START PROVIDED DATA

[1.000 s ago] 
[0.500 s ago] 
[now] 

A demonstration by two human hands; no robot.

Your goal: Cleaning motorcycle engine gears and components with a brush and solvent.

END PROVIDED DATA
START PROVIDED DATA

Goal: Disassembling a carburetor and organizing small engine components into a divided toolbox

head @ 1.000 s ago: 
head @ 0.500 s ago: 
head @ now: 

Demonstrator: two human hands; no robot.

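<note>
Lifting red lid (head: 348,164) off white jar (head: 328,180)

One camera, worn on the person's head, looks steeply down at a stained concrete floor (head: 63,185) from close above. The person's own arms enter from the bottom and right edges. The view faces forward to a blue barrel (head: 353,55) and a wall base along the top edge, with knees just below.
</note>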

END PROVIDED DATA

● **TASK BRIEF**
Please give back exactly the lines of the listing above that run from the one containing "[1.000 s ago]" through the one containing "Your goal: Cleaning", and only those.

● **EXPECTED ANSWER**
[1.000 s ago] 
[0.500 s ago] 
[now] 

A demonstration by two human hands; no robot.

Your goal: Cleaning motorcycle engine gears and components with a brush and solvent.

That is the entire output.